EXERCISE INSTRUCTIONS —
Up to and including the line with "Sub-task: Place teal", output the records exactly as they appear.

--- SOURCE INFORMATION Enclosed Below ---

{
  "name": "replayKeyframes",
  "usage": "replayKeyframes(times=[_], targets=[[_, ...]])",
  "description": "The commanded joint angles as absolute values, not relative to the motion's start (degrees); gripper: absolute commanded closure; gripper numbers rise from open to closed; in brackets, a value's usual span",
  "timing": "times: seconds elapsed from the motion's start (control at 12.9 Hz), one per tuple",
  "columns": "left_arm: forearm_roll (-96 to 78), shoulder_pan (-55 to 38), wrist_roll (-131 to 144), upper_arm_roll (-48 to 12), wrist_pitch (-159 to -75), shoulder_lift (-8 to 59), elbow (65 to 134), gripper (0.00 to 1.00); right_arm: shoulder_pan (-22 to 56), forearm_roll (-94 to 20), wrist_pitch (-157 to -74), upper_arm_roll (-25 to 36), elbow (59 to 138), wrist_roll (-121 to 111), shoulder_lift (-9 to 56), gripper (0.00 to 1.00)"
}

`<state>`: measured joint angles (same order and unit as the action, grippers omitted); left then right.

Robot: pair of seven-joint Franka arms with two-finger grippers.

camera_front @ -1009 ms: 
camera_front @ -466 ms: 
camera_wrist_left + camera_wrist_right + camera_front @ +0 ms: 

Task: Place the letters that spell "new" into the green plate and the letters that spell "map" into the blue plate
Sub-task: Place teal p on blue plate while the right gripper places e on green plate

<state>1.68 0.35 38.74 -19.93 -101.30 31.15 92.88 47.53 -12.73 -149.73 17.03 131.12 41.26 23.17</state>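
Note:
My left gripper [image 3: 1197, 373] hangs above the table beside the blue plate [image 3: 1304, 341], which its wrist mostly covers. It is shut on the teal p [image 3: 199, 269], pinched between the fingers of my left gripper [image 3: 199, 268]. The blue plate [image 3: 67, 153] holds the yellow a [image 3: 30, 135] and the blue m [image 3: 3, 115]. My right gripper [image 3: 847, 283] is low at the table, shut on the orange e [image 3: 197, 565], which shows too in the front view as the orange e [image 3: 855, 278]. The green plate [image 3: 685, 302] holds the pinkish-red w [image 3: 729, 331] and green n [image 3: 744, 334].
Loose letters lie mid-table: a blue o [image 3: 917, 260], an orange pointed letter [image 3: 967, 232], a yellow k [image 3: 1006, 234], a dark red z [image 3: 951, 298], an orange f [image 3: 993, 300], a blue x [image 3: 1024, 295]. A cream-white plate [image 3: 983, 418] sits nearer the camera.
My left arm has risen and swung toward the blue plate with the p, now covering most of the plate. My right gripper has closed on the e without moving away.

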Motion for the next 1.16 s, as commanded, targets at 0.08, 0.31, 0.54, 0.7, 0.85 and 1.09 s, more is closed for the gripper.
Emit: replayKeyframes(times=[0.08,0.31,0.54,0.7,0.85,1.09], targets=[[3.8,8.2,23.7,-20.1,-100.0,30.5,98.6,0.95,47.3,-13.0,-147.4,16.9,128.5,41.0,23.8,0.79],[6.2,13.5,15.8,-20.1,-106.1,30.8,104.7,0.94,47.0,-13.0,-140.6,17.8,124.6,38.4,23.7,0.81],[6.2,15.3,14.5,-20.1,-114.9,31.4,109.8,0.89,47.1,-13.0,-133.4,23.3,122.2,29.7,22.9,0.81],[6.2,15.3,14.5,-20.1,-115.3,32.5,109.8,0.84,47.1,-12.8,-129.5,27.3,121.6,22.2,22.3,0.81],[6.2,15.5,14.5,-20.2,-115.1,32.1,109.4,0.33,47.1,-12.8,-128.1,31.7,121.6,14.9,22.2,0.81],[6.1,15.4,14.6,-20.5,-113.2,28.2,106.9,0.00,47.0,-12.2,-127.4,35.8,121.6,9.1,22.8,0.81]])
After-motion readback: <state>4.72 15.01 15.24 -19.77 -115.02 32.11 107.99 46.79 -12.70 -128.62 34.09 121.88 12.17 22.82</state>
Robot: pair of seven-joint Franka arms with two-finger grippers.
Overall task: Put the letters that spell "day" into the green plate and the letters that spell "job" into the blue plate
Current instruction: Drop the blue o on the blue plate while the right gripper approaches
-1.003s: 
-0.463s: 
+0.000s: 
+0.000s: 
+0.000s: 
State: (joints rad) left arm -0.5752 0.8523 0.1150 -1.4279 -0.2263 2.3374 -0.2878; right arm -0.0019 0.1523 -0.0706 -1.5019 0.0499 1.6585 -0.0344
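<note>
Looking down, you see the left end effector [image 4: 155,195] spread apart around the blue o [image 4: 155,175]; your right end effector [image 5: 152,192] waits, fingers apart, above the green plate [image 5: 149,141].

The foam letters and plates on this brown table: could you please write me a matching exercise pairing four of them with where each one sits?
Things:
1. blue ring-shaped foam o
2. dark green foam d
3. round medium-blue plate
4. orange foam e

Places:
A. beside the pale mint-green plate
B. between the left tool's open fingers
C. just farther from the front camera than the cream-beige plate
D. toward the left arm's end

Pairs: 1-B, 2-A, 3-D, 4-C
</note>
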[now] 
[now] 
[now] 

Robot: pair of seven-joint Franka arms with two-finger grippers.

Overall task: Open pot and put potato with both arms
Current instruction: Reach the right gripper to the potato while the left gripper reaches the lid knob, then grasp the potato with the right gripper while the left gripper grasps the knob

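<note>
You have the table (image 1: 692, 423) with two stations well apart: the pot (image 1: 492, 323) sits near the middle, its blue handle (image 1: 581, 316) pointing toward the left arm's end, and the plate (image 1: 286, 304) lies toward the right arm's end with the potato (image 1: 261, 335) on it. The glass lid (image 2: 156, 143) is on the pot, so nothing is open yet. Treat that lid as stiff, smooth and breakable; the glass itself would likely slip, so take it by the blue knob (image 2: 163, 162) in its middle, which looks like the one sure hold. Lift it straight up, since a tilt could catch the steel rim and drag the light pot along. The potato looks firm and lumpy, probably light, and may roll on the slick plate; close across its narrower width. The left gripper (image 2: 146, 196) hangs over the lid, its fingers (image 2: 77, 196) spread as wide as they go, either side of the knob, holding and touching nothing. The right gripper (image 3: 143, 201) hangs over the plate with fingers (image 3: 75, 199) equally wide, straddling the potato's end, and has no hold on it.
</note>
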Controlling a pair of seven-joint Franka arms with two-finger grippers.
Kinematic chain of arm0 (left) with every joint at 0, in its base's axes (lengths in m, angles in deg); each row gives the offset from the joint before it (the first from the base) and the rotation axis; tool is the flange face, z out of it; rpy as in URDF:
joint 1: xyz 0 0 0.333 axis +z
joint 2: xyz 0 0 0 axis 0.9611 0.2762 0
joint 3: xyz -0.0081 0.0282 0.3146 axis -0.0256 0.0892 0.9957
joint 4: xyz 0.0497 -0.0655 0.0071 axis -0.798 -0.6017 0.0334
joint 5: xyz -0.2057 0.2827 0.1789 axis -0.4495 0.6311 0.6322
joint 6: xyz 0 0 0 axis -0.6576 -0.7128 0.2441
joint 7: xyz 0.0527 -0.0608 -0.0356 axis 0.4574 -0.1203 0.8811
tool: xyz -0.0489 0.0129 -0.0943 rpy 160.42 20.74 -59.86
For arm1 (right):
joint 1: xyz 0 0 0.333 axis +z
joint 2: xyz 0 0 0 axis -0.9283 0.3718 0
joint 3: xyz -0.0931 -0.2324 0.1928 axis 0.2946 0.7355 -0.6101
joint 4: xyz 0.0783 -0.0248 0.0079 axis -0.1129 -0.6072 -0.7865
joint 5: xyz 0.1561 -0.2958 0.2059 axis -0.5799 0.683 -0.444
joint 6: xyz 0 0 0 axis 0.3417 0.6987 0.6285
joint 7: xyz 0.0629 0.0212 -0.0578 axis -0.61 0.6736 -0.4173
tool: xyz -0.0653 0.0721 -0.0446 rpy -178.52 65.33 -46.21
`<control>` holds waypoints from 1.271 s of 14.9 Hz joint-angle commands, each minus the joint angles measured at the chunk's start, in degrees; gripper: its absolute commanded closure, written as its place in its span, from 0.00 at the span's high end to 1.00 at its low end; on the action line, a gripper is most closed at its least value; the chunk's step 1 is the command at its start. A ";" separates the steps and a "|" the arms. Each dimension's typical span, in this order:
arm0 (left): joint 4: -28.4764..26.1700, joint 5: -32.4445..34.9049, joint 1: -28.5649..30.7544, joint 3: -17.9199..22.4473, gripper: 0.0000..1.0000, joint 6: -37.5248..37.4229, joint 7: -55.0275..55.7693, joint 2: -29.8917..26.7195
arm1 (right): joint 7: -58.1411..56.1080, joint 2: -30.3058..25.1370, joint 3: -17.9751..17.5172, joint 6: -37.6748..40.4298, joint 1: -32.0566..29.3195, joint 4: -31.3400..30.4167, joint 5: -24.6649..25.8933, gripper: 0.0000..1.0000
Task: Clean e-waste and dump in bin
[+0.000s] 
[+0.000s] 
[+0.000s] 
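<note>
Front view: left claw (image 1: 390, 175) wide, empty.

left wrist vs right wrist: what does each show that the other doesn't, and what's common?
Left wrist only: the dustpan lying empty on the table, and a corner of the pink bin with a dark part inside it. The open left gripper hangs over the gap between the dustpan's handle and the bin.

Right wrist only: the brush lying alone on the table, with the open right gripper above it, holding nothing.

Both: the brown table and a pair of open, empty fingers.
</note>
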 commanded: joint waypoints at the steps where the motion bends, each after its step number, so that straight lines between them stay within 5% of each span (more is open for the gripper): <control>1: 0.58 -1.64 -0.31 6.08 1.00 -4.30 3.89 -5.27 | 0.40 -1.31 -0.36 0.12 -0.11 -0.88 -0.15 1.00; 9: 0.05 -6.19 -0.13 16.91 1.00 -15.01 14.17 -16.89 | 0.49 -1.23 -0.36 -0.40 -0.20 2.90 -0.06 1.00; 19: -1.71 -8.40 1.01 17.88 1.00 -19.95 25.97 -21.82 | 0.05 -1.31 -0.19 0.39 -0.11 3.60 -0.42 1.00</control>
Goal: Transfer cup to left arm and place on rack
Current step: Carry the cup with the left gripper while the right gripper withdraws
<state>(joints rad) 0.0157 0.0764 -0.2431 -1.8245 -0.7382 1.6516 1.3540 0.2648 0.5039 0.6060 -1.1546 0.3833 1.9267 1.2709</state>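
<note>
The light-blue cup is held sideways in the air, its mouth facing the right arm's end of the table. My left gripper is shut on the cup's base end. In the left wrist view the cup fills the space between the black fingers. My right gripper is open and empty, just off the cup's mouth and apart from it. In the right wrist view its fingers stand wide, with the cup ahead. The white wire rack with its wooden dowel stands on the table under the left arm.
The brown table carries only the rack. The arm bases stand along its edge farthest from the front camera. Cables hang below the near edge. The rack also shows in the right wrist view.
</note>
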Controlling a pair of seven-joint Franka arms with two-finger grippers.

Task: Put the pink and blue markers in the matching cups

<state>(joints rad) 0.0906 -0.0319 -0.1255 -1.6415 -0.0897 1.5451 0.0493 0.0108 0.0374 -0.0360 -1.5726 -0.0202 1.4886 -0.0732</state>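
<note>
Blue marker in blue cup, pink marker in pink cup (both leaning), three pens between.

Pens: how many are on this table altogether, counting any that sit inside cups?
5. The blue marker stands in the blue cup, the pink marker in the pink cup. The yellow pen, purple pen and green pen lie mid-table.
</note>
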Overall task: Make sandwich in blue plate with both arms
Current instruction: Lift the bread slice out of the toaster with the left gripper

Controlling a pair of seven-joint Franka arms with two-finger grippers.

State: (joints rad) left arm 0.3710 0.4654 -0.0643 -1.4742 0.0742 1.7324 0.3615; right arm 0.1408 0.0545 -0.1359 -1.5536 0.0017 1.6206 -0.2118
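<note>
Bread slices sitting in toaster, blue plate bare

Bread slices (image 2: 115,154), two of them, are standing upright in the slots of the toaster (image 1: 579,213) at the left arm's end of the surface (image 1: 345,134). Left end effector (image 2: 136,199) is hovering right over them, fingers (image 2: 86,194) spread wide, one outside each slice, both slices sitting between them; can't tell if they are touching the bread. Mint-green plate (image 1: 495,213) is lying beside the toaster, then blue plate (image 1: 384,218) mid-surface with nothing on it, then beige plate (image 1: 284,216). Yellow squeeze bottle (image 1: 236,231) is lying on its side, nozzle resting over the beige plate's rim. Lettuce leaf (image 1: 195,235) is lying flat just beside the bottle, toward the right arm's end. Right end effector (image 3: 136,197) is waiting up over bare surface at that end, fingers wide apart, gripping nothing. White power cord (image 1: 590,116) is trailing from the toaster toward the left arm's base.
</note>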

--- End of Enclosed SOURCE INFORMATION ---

RESULT OF THE EXERCISE —
{
  "name": "replayKeyframes",
  "usage": "replayKeyframes(times=[_], targets=[[_, ...]])",
  "description": "The commanded joint angles as absolute values, not relative to the motion's start (degrees); gripper: absolute commanded closure; gripper numbers rise from open to closed; in brackets, a value's usual span",
  "timing": "times: seconds elapsed from the motion's start (control at 12.9 Hz), one per tuple",
  "columns": "left_arm: forearm_roll (-96 to 78), shoulder_pan (-55 to 38), wrist_roll (-131 to 144), upper_arm_roll (-48 to 12), wrist_pitch (-159 to -75), shoulder_lift (-8 to 59), elbow (65 to 134), gripper (0.00 to 1.00); right_arm: shoulder_pan (-22 to 56), forearm_roll (-94 to 20), wrist_pitch (-157 to -74), upper_arm_roll (-25 to 36), elbow (59 to 138), wrist_roll (-121 to 111), shoulder_lift (-9 to 56), gripper (0.00 to 1.00)"
}

`<state>`: measured joint angles (same order and unit as the action, grippers omitted); left then right.

Robot: pair of seven-joint Franka arms with two-finger grippers.

camera_front @ -1009 ms: 
camera_front @ -466 ms: 
camera_wrist_left + camera_wrist_right + camera_front @ +0 ms: 

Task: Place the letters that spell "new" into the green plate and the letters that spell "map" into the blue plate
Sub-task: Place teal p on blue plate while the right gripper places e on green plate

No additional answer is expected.